Though designed for all ages, the app won the Children's Technology Review Editor's Choice Award. Users can select from dozens of instruments, and control tempo, volume, vibrato, and octave. There are no limits to the number of musical pieces that can be saved, and they can be exported as MIDI or JSON files.
“My app takes a painterly approach to composing music,” Baboulevitch tells The Creators Project. “Upon creating a new piece, you're presented with a large canvas that you can quickly pan around with your finger. Put down a second finger (or an Apple Pencil) and you start drawing musical notes, just as if you were using an art application.”

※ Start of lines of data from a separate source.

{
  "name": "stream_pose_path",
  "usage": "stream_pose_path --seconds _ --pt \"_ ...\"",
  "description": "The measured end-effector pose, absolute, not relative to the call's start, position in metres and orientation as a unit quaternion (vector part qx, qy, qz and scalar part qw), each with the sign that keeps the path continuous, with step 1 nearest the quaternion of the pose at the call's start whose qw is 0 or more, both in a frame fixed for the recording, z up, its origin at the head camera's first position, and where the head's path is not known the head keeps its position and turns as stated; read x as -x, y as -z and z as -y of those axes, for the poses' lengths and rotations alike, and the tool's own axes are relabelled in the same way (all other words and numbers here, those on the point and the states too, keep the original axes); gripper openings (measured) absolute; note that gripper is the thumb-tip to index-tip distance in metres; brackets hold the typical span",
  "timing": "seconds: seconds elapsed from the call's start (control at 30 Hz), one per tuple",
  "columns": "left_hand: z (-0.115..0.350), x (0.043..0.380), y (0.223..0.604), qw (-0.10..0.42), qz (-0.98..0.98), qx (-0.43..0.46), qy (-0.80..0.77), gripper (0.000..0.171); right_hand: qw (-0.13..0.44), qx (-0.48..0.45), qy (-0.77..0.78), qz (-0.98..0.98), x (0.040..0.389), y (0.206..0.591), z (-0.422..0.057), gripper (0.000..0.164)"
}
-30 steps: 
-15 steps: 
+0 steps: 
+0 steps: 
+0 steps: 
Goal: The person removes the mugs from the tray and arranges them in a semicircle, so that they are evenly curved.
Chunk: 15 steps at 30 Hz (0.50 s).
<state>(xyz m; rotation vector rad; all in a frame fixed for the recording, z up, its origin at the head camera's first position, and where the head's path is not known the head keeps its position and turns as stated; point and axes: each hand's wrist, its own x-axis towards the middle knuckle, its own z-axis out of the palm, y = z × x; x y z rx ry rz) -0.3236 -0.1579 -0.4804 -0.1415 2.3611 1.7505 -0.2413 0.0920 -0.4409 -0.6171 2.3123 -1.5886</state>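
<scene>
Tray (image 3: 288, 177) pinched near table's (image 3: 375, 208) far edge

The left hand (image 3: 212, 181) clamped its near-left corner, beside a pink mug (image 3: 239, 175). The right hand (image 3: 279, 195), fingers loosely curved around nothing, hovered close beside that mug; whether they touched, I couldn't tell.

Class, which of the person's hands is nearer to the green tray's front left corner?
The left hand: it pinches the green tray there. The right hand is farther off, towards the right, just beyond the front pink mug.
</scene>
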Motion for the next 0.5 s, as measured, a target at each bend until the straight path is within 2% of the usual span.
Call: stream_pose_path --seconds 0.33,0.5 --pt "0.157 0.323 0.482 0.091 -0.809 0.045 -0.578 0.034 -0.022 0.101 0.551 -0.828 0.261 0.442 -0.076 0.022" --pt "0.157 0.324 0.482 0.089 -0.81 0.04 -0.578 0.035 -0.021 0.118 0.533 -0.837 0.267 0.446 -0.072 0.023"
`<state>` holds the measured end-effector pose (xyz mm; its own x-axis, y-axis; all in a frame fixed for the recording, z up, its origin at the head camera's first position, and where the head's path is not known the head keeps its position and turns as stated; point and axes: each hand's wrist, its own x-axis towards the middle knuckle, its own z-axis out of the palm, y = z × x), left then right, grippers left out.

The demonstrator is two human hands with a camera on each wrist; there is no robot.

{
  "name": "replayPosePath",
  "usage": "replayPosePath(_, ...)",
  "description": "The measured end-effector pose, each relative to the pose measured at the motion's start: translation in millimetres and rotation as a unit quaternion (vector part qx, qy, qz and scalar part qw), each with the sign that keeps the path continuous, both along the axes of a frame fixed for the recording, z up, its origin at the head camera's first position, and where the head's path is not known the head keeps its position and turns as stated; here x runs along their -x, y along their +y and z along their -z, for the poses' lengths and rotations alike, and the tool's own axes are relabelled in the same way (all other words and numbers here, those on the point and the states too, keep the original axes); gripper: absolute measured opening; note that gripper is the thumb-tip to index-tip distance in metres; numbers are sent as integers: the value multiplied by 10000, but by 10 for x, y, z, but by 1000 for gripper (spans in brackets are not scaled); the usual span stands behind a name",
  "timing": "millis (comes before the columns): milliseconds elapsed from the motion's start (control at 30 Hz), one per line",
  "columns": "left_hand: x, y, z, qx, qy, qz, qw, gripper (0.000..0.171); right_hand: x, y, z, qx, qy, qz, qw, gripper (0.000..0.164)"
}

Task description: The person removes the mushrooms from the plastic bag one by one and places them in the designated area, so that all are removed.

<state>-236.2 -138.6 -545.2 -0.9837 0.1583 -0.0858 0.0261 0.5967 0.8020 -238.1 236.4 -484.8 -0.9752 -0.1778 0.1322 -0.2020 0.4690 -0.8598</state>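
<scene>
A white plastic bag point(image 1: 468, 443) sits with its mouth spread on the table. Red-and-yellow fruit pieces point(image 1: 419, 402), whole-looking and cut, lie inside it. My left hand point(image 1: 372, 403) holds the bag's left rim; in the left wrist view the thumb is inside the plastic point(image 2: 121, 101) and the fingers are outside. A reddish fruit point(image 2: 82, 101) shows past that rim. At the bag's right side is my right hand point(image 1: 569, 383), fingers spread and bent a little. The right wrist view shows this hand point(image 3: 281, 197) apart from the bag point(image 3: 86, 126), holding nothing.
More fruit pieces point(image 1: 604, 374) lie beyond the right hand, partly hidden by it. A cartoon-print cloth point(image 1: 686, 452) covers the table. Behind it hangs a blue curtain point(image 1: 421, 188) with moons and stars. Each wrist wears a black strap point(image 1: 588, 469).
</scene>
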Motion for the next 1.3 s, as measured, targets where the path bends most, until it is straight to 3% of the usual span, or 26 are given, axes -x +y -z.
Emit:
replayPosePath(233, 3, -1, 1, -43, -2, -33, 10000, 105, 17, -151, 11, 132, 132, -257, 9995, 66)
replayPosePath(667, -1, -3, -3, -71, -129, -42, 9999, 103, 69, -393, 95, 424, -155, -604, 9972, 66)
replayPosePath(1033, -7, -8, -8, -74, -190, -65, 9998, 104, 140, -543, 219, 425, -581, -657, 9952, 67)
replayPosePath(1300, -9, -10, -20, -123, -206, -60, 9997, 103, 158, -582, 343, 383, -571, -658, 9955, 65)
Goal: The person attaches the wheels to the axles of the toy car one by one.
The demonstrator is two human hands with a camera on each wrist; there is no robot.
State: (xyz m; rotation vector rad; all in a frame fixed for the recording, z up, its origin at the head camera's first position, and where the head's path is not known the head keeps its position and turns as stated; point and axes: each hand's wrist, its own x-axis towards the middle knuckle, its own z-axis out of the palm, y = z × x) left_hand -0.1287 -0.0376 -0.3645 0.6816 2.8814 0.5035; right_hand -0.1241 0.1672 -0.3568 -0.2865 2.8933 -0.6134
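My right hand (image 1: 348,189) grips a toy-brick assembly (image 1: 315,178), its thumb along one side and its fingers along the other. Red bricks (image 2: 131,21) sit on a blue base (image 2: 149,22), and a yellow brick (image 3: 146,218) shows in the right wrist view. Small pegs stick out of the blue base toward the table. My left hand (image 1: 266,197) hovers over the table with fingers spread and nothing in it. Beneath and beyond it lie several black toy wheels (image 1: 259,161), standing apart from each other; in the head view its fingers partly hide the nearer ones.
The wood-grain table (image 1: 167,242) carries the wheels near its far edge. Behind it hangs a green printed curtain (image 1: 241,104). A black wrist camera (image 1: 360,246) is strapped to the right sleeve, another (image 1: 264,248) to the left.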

“There's no grid walling you in—your notes can begin at any point in time and bend to any pitch, allowing you to design curvy solos, complex polyrhythms, and even strange microtonal compositions with ease,” he adds. “All the playback and editing controls are right by your fingers, meaning no wrangling with messy airplane-cockpit user interfaces or hidden modes.”
Baboulevitch designed Composer’s Sketchpad to make musical composition intuitive and direct. In that sense, he compares it to finger-painting. But he insists the app, which he calls a “living staff paper,” is not a toy. Baboulevitch wanted to move away from traditional Western musical notation, which he believes boxes composers into discrete measures and limits them to 12 pitches available on the standard piano keyboard.
“You can write anything from snippets of melodies to entire symphonies using this thing,” he says. “I see it as a modern take on sheet music for the mobile era.”